- [TASK]: For this exercise, transcribe all of the entries exactly.

*** Opening DATASET EXCERPTS ***

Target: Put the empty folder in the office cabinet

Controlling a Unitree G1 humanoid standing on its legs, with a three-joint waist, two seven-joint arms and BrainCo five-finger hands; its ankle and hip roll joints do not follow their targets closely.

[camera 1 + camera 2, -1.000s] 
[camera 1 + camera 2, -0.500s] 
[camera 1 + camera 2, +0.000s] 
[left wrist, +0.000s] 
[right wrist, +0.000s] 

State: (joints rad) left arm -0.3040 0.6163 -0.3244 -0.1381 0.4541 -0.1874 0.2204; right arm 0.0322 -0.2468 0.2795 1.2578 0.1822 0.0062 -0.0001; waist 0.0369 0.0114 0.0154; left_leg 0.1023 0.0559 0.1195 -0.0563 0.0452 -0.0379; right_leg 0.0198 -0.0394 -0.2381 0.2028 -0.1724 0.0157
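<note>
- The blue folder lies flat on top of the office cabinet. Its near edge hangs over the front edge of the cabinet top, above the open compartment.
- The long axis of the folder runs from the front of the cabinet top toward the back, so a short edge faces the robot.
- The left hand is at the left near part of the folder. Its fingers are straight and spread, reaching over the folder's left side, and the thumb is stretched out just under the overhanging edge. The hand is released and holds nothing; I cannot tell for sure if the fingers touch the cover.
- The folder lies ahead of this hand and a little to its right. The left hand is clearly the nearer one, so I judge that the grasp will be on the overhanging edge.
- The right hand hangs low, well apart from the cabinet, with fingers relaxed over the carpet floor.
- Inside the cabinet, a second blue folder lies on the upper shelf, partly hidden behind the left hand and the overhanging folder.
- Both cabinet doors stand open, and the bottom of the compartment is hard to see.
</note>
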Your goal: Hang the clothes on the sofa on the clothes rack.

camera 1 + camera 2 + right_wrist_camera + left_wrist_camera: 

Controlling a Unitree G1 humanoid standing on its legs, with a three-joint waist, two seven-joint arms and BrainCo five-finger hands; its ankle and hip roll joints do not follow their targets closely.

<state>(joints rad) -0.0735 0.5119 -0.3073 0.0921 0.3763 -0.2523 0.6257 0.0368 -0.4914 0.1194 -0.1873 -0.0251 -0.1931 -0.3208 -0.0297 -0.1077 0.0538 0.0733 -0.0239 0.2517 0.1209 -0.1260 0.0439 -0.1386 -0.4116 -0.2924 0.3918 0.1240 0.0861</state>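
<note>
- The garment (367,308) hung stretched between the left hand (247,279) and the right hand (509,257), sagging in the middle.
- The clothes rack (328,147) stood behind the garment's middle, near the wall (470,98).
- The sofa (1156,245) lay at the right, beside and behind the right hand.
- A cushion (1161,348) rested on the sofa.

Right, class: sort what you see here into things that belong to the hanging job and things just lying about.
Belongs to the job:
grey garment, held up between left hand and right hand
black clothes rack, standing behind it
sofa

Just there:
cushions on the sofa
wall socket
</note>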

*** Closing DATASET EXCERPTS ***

- [COMPLETED EXERCISE]:
Target: Put the empty folder in the office cabinet

Controlling a Unitree G1 humanoid standing on its legs, with a three-joint waist, two seven-joint arms and BrainCo five-finger hands; its ankle and hip roll joints do not follow their targets closely.

[camera 1 + camera 2, -1.000s] 
[camera 1 + camera 2, -0.500s] 
[camera 1 + camera 2, +0.000s] 
[left wrist, +0.000s] 
[right wrist, +0.000s] 

State: (joints rad) left arm -0.3040 0.6163 -0.3244 -0.1381 0.4541 -0.1874 0.2204; right arm 0.0322 -0.2468 0.2795 1.2578 0.1822 0.0062 -0.0001; waist 0.0369 0.0114 0.0154; left_leg 0.1023 0.0559 0.1195 -0.0563 0.0452 -0.0379; right_leg 0.0198 -0.0394 -0.2381 0.2028 -0.1724 0.0157
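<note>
- The blue folder lies flat on top of the office cabinet. Its near edge hangs over the front edge of the cabinet top, above the open compartment.
- The long axis of the folder runs from the front of the cabinet top toward the back, so a short edge faces the robot.
- The left hand is at the left near part of the folder. Its fingers are straight and spread, reaching over the folder's left side, and the thumb is stretched out just under the overhanging edge. The hand is released and holds nothing; I cannot tell for sure if the fingers touch the cover.
- The folder lies ahead of this hand and a little to its right. The left hand is clearly the nearer one, so I judge that the grasp will be on the overhanging edge.
- The right hand hangs low, well apart from the cabinet, with fingers relaxed over the carpet floor.
- Inside the cabinet, a second blue folder lies on the upper shelf, partly hidden behind the left hand and the overhanging folder.
- Both cabinet doors stand open, and the bottom of the compartment is hard to see.
</note>
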Your goal: Hang the clothes on the sofa on the clothes rack.

camera 1 + camera 2 + right_wrist_camera + left_wrist_camera: 

Controlling a Unitree G1 humanoid standing on its legs, with a three-joint waist, two seven-joint arms and BrainCo five-finger hands; its ankle and hip roll joints do not follow their targets closely.

<state>(joints rad) -0.0735 0.5119 -0.3073 0.0921 0.3763 -0.2523 0.6257 0.0368 -0.4914 0.1194 -0.1873 -0.0251 -0.1931 -0.3208 -0.0297 -0.1077 0.0538 0.0733 -0.0239 0.2517 0.1209 -0.1260 0.0439 -0.1386 -0.4116 -0.2924 0.3918 0.1240 0.0861</state>
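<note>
- The garment (367,308) hung stretched between the left hand (247,279) and the right hand (509,257), sagging in the middle.
- The clothes rack (328,147) stood behind the garment's middle, near the wall (470,98).
- The sofa (1156,245) lay at the right, beside and behind the right hand.
- A cushion (1161,348) rested on the sofa.

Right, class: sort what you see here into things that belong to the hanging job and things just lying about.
Belongs to the job:
grey garment, held up between left hand and right hand
black clothes rack, standing behind it
sofa

Just there:
cushions on the sofa
wall socket
</note>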

Work on this exercise is done.